# PROBLEM TO SOLVE
Give the number of lines in the data below where the word "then" appears, and nothing besides.
*** GIVEN RECORDS Section Begins ***
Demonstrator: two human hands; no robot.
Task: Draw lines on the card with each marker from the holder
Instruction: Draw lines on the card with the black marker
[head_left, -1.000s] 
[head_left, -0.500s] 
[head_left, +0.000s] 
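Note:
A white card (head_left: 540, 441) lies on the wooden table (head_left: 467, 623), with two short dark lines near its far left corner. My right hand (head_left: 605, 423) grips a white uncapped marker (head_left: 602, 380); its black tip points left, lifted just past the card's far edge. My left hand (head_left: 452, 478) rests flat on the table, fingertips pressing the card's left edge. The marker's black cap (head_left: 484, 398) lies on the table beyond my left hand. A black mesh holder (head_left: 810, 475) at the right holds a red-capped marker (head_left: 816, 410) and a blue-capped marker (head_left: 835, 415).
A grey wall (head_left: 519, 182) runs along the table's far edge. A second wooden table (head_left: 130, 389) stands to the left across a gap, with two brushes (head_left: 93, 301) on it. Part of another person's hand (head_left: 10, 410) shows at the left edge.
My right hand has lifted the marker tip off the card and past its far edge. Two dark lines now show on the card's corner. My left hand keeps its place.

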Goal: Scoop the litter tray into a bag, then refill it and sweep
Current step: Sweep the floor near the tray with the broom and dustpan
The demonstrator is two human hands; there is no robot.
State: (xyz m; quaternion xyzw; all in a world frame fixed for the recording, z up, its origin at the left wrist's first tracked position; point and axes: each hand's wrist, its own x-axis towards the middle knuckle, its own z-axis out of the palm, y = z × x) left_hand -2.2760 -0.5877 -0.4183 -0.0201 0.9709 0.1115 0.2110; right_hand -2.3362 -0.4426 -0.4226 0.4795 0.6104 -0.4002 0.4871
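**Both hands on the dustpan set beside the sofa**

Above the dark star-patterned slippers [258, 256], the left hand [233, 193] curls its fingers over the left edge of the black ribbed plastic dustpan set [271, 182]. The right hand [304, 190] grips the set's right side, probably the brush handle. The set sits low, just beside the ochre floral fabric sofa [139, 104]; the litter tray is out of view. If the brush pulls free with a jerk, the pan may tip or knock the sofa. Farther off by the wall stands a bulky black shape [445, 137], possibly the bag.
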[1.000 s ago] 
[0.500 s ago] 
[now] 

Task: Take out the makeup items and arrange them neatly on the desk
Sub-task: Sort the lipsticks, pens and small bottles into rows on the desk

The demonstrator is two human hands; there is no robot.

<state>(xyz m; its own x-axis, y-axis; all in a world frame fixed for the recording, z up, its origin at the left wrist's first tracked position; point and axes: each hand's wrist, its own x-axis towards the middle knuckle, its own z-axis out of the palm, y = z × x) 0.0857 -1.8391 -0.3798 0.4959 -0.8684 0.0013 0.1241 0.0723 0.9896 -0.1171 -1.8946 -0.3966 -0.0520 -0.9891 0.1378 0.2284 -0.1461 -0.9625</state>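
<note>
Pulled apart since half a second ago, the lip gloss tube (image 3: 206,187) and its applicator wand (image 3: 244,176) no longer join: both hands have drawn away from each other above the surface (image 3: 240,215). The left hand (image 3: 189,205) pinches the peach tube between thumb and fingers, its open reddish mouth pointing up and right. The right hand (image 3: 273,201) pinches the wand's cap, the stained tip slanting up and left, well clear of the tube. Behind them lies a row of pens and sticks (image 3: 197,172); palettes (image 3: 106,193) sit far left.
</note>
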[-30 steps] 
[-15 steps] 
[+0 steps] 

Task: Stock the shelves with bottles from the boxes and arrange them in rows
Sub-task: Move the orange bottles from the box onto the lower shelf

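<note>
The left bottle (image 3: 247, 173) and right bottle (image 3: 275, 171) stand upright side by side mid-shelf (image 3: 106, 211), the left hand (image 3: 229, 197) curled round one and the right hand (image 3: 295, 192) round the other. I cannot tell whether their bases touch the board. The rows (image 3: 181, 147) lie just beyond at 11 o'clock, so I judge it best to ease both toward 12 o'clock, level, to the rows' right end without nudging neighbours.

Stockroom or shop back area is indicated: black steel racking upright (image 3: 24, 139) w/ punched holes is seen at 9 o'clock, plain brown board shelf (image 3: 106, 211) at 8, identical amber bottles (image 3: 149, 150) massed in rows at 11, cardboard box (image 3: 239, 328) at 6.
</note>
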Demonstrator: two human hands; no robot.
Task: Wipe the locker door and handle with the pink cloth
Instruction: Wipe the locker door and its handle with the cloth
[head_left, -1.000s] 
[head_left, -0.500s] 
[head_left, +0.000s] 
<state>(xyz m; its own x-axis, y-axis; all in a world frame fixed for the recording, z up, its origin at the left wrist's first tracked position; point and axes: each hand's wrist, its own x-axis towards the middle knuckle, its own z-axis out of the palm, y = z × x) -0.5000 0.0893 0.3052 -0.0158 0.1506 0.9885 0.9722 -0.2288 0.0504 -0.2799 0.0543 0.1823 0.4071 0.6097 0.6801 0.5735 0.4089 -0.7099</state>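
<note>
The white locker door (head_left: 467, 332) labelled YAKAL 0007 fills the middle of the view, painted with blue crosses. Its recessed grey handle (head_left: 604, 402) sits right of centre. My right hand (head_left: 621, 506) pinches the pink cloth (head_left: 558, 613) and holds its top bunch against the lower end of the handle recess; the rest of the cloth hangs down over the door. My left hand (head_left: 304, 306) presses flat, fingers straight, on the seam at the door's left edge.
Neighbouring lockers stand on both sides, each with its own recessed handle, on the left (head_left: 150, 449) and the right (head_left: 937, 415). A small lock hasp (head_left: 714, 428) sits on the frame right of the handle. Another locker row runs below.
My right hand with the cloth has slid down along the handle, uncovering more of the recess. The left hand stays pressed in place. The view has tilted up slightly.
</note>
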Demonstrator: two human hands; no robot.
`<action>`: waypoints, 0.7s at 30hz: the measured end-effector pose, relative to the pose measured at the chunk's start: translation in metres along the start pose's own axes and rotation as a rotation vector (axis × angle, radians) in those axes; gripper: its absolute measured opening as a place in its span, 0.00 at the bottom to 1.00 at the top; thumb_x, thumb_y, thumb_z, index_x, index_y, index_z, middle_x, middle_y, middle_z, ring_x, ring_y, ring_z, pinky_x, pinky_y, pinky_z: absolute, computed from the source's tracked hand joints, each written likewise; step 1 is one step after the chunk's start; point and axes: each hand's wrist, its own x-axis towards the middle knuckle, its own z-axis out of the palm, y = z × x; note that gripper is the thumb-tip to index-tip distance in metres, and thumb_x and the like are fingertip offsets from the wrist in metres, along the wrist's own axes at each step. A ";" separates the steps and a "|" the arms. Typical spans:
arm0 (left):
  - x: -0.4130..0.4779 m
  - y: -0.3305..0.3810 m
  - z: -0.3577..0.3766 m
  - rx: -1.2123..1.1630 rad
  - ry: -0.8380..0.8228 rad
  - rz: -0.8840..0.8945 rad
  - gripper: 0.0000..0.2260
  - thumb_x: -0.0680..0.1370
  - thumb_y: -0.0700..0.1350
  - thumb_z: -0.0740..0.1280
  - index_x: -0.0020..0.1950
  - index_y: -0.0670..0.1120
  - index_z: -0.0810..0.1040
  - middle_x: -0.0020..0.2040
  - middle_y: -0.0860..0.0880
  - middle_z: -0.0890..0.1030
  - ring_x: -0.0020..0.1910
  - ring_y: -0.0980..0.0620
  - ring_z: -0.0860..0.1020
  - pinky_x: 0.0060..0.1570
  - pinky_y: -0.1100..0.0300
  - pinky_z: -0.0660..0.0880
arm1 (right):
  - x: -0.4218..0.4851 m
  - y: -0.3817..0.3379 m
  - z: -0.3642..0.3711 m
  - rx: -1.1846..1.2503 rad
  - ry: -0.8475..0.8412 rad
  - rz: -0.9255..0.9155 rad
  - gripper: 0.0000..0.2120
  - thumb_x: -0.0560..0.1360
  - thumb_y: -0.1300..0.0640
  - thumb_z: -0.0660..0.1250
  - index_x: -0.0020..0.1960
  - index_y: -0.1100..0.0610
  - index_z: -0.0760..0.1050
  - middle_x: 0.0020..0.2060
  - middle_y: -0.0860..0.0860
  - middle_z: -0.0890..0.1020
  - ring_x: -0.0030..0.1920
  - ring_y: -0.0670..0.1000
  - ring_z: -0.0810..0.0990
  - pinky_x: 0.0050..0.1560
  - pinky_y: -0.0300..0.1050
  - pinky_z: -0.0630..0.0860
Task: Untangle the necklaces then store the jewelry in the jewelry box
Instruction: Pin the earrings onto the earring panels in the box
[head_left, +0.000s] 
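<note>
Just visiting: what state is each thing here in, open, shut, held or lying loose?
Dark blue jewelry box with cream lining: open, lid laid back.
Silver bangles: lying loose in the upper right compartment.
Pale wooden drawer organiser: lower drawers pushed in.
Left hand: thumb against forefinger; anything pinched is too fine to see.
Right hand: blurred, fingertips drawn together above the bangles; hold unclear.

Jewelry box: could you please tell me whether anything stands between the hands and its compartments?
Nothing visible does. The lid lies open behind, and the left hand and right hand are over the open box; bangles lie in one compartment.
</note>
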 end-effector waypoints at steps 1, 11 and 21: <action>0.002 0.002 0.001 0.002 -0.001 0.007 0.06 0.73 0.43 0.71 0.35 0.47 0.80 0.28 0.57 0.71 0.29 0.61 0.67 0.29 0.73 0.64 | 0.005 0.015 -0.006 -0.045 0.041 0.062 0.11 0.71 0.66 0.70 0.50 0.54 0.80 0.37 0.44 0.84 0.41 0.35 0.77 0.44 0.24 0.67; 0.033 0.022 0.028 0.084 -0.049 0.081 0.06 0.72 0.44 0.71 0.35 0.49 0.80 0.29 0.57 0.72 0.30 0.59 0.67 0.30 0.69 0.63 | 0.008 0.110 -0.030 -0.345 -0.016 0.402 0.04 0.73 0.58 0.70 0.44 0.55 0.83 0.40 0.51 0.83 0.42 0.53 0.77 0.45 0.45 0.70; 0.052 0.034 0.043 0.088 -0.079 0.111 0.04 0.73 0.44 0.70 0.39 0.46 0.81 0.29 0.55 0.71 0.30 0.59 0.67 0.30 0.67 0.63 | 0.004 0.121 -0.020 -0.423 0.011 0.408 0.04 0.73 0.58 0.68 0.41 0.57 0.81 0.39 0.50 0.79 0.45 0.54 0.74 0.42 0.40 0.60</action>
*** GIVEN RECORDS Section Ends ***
# RESULT
2